How two women from different worlds are changing the face of surgery

How two women from different worlds are changing the face of surgery

IMG_1038“I hope you’re not serious about doing something in medicine.”

These words are all too familiar to Annete Bongiwe Moyo, a senior medical student at the University of Zimbabwe College of Health Sciences in Harare, Zimbabwe, and a former Stanford visiting scholar. In Zimbabwe, where the proportion of men to women in medical school is roughly 3:1, women are encouraged to take up professions as teachers, artists, caregivers – not doctors. And for a woman thinking about becoming a surgeon, well, she might as well keep dreaming.

Though the odds were stacked against her, Moyo made the decision to become a doctor at a very young age. But it wasn’t until she met Stanford surgeon Sherry Wren, MD, that she started to believe that becoming a surgeon was a realistic goal.

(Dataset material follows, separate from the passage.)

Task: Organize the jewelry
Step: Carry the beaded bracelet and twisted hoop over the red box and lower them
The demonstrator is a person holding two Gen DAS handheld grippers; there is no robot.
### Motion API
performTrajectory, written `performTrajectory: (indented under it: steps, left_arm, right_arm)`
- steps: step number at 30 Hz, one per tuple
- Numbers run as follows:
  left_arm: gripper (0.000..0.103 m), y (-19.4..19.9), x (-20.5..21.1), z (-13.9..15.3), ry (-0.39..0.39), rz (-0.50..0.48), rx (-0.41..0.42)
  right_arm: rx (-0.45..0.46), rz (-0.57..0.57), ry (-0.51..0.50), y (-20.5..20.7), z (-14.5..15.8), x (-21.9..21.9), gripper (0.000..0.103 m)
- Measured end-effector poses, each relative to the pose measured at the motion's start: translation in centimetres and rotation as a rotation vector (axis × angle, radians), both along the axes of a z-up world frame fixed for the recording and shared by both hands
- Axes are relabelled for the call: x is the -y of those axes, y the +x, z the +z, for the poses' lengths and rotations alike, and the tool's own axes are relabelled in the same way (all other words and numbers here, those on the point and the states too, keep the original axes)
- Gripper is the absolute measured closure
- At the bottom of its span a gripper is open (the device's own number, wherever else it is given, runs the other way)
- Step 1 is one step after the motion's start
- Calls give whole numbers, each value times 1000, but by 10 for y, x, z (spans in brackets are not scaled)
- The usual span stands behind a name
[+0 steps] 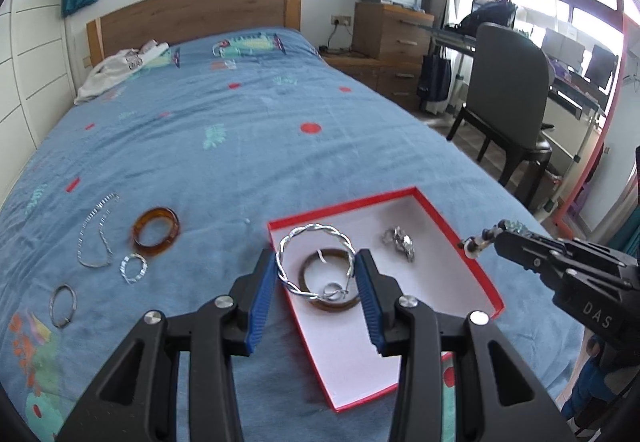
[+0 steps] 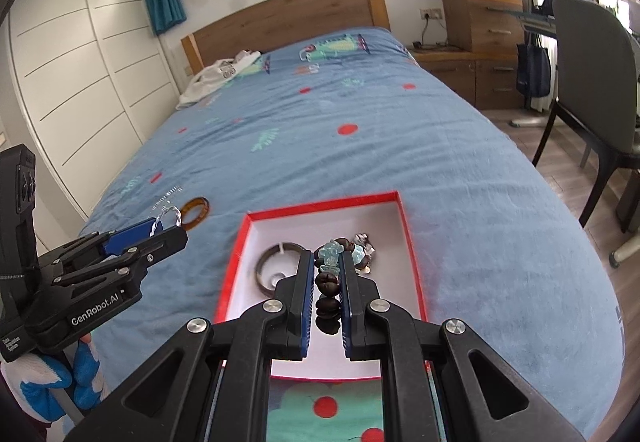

The outlook for women in surgery in Zimbabwe is not terribly unlike that in the U.S. when Wren began her residency at Yale University almost 30 years ago. After receiving her medical degree from Loyola University, Wren became the first woman from the university to specialize in surgery. At that time, only 12 percent of surgical residents were women, and the number of women surgeons in the workforce was far less.

But Wren has never let her womanhood hold her back. In fact, her powerhouse personality, fearlessness and passion for her work are the very traits that define her. She has worked all over the world, applying her skill and resourcefulness to provide the best possible care, often with extremely limited resources in remote locations. In many of these places, Wren is often the first woman surgeon anyone has ever seen.

Shocked too was Moyo when Wren appeared on her surgery rotation at the University of Zimbabwe two years ago. Here’s how Moyo recalls their first encounter – one that would have a lasting impact:

[Wren] was a visiting professor in a grand rounds. Medical students are not usually invited to grand rounds, but that day, we were permitted to attend. When the presentation was done, she asked a question, and when she looked my way, she could tell I knew the answer. She called on me, but one of my professors said ‘Wait, she’s a third year student, she may not know what you’re talking about.’ But Prof. Wren insisted, and I answered correctly. So she asked another question, and I got it right. And then another, and I got it right again.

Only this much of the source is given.